Conops quadrifasciatus, the yellow-banded conops, is a species of fly from the genus Conops in the family Conopidae.

==Distribution and habitat==
This species is common throughout much of Europe. It is also present in Russia, Turkey and Iran. These conopids can be found mainly on rough flowery places, on meadows and on roadsides.

==Description==

Female on a blossom of blackberry (video, 1m 20s)

Conops quadrifasciatus can reach a length of 10–15 mm.These wasp-like conopids have a black head and body. The abdomen is basically black with a vivid yellow bands.

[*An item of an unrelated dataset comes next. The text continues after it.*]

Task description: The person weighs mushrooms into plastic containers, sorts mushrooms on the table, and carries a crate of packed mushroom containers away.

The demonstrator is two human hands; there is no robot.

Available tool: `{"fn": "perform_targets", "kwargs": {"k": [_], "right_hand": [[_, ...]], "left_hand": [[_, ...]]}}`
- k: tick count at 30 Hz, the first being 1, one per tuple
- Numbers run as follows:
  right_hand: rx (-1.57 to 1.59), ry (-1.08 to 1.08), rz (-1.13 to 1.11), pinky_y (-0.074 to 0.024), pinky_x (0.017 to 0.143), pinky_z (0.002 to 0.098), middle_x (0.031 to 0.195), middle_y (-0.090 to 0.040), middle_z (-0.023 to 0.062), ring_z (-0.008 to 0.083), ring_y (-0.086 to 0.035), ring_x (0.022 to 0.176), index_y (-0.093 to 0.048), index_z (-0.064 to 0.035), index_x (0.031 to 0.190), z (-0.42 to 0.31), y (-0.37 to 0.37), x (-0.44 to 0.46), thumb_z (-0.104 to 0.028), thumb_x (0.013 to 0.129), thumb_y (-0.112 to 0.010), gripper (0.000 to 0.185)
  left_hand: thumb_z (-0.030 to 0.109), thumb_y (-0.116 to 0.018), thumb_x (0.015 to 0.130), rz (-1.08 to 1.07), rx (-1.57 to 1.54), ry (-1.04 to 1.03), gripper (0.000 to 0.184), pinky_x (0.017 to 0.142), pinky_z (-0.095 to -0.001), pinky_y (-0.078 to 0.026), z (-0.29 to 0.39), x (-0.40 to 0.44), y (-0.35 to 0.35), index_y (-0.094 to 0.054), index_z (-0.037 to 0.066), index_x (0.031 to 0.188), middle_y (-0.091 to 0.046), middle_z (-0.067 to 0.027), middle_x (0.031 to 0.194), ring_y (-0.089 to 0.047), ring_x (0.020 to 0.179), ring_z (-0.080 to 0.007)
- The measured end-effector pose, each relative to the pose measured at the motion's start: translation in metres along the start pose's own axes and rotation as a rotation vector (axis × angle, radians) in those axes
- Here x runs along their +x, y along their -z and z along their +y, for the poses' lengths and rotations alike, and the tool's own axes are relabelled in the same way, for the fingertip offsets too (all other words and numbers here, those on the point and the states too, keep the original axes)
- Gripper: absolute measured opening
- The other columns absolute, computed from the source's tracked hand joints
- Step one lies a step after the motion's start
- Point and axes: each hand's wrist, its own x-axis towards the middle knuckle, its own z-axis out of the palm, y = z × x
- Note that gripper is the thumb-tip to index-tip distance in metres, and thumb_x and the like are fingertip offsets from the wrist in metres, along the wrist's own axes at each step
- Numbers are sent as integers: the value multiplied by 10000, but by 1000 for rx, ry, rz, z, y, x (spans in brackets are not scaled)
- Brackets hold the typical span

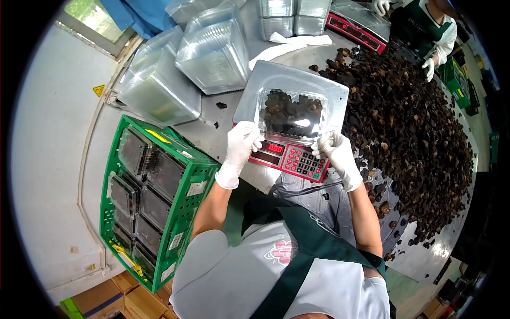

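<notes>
A clear plastic box (pixel 291 116) with dark, wrinkled pieces like wood ear mushrooms in it is over the metal plate (pixel 248 98) of a red scale. Whether it rests on the plate or is held just above, I cannot tell. My left hand (pixel 241 146), in a white glove, has its fingers closed at the box's near left corner. At the near right corner, my gloved right hand (pixel 336 153) pinches the rim. Between my hands, the scale's display (pixel 273 148) reads 0.00 beside its keypad (pixel 303 161).
A large heap of dark mushrooms (pixel 409 143) covers the table's right side. Stacked empty boxes (pixel 212 53) stand at the back left. Left of me, a green crate (pixel 178 212) holds several filled boxes. Across the table, a gloved co-worker (pixel 425 32) is near another red scale (pixel 357 33).
</notes>
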Motion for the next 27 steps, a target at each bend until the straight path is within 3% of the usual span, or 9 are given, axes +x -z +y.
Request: {"fn": "perform_targets", "kwargs": {"k": [3,5,7,9,10,11,13,15,27], "right_hand": [[-10,18,52,-526,629,245,802,-677,111,122,-650,686,-546,34,906,11,0,-7,-73,926,-545,109],[-190,216,88,-514,691,249,820,-687,83,111,-656,728,-564,22,928,22,6,-11,-54,907,-572,80],[-371,306,203,-502,741,252,828,-692,73,133,-668,787,-581,-4,947,2,4,-28,-25,869,-606,84],[-557,402,225,-486,734,243,930,-696,107,142,-650,825,-598,-15,910,7,16,-30,-45,839,-669,104],[-625,775,299,-505,742,277,1054,-674,158,198,-650,903,-601,2,865,6,17,-26,49,776,-667,120],[-684,900,293,-520,751,303,1143,-646,168,236,-640,909,-586,0,812,2,20,-25,140,701,-635,185],[-779,973,328,-526,681,303,1076,-669,126,226,-631,819,-557,-51,757,1,23,-28,98,626,-665,226],[-855,990,360,-524,664,297,1073,-677,109,231,-625,786,-557,-64,750,-3,24,-33,93,587,-677,257],[-900,1181,398,-521,630,303,993,-699,105,240,-636,741,-551,-64,729,-11,16,-43,80,564,-697,264]], "left_hand": [[24,-604,855,-4,59,-15,158,521,-226,-470,-3,-2,-2,-563,-18,1002,-648,-104,769,-590,590,-117],[15,-602,851,-23,95,-18,181,546,-230,-477,-5,-4,-1,-555,-22,1022,-652,-104,793,-598,619,-116],[-8,-604,837,-153,153,-139,183,650,-214,-509,-1,-8,1,-559,-32,1012,-661,-80,826,-636,731,-110],[-34,-623,790,-176,331,-4,265,772,-261,-500,6,-11,0,-558,-15,1047,-658,-90,962,-635,864,-158],[-41,-634,763,-83,593,-431,298,807,-290,-492,8,-10,-4,-560,-4,1049,-642,-105,1026,-628,899,-199],[-49,-646,736,19,842,-865,331,842,-318,-485,8,-7,-7,-562,8,1051,-627,-119,1090,-622,935,-240],[-36,-680,696,3,291,-401,350,867,-354,-470,0,-6,-11,-570,37,1020,-579,-141,1202,-596,991,-290],[-13,-702,699,50,815,-954,322,829,-361,-478,9,-10,-11,-570,55,985,-579,-145,1219,-600,975,-297],[7,-633,742,85,723,-1010,321,804,-352,-491,6,-14,-2,-536,113,1029,-587,-122,1218,-608,968,-278]]}}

Face is yellow, but above antennal implant is black, and the area containing the ocelli has the same colour as the eyes. The antennae are black. It has a long proboscis. Thorax and scutellum are black. The posterior margins of the first four segments of the abdomen are yellow, the fifth segment is yellow. Tergite 1-3 are mainly black. The legs are yellow-brown. Femurs 2 and 3 are uniformly pale, sometimes with a small darkened spot. In males tergite is 5 black with broad yellow band at hind border. Females show a slimmer physique and have under the 5th abdominal segment a brownish-yellow, rounded pouch (theca), slightly hooked downward at the apex. This species is rather similar to Conops ceriaeformis.

==Biology==
Adults behave like solitary wasps. They fly from June to September and feed on nectar and pollen of flowers, mainly of Chamerion angustifolium (Onagraceae), Heracleum sphondylium (Apiaceae), Leucanthemum vulgare, Cirsium arvense, Senecio nemorensis (Asteraceae), Valeriana, and Lamiaceae species.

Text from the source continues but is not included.